Climate Change Journal
This study entails the biostratigraphy of benthic agglutinating foraminifera of four wells in the deep water of the Niger Delta. A total of 453 ditch cuttings were analysed for wells A, B, C and D. Eighty-five and 164 ditch cuttings from the intervals of 4900–9920 ft. and 4530–14600 ft. of wells A and well B respectively, while 92 and 112 cuttings from 5760–11400 ft. and 6000–12750 ft. were analysed in wells C and D respectively. These samples were processed and analysed at 60 feet intervals. . The analysed sections of the wells are composed of shale, mudstones and sand deposited in the upper to lower bathyal environments. The agglutinating foraminifera recovered were fairly well preserved. Total foraminifera percentages recovered from wells A, B, C and D wells are 31%, 34%, 24% and 27% respectively. Marker species were identified and used to erect biozones.
The following six agglutinated foraminiferal zones beginning from the oldest have been proposed, Eggerella scrabra Taxon Range Zone, and Ammobaculites strathearnensis–Eggerella scabra, Haplophragmoides narivaensis - Eggerella scabra, Cyclammina cancellata–Ammobaculites strathearnensis, Cyclammina complanata–Glomospira gordiales, Cyclammina cf. minima–Ammobaculites strathearnensis Interval Range Zones. The agglutinated foraminifera assemblages were calibrated to the geologic timeframe by means of planktic foraminifera and calcareous nannofossils. The studied wells penetrated a sedimentary succession of Late Miocene to Early Pliocene age. Taxonomic notes on some of the observed species have also been provided.

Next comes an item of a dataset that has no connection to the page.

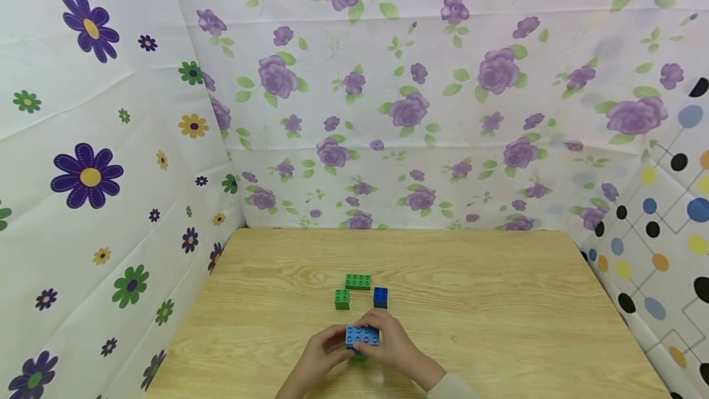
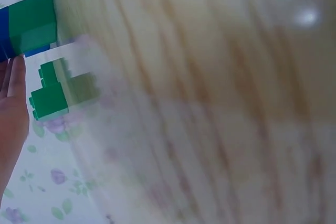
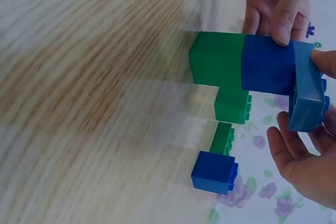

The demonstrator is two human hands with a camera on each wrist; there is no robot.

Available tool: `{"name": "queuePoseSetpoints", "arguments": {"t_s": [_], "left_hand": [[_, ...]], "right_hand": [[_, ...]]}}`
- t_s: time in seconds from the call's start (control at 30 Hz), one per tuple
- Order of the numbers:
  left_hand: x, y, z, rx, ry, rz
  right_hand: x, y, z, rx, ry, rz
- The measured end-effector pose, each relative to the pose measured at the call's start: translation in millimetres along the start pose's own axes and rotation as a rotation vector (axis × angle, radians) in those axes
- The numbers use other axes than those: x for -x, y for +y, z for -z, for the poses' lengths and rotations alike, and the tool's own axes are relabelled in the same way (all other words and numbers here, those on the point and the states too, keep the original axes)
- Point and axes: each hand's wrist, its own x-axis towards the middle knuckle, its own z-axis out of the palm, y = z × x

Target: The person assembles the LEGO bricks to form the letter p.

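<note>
A small tower of toy building bricks stands upright on the wooden table between my hands. Its bottom is a green brick (image 3: 216, 59), with a dark blue brick (image 3: 266, 64) in the middle. On top is a light blue brick (image 1: 362, 335), longer than those below and jutting out to one side. My left hand (image 1: 323, 354) holds the dark blue brick, its thumb on one face. From the other side my right hand (image 1: 394, 345) grips the light blue brick between thumb and fingers, partly covering its studs.
Beyond the tower, three loose bricks sit on the table (image 1: 487, 300): a small green brick (image 1: 342, 299), a longer green brick (image 1: 358, 281) and a small dark blue brick (image 1: 380, 297). Flower-patterned cloth (image 1: 410, 109) hangs behind the table, with more cloth at both sides.
</note>
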Motion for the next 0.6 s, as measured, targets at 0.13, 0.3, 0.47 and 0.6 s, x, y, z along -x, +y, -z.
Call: {"name": "queuePoseSetpoints", "arguments": {"t_s": [0.13,0.3,0.47,0.6], "left_hand": [[2.1,-0.4,1.3,0.052,-0.01,-0.008],[3.0,-3.5,3.1,0.097,-0.026,-0.006],[2.2,-4.7,4.4,0.104,-0.03,0.0],[0.9,-5.8,4.4,0.078,-0.026,-0.011]], "right_hand": [[1.6,-0.3,0.3,-0.042,-0.001,-0.031],[2.0,-2.1,1.8,-0.056,-0.015,-0.028],[1.6,-1.2,5.1,-0.08,-0.043,-0.002],[-1.6,3.7,10.7,-0.155,-0.066,-0.004]]}}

Hydrocarbon exploration and production activities in the Niger delta which dates back to over five decades were mainly in the Eocene- Miocene onshore and shallow offshore sequences of the delta. But with the maturation of the onshore fields and availability of new technologies in the last decade, exploration and production of hydrocarbons have shifted to the deep offshore of the delta.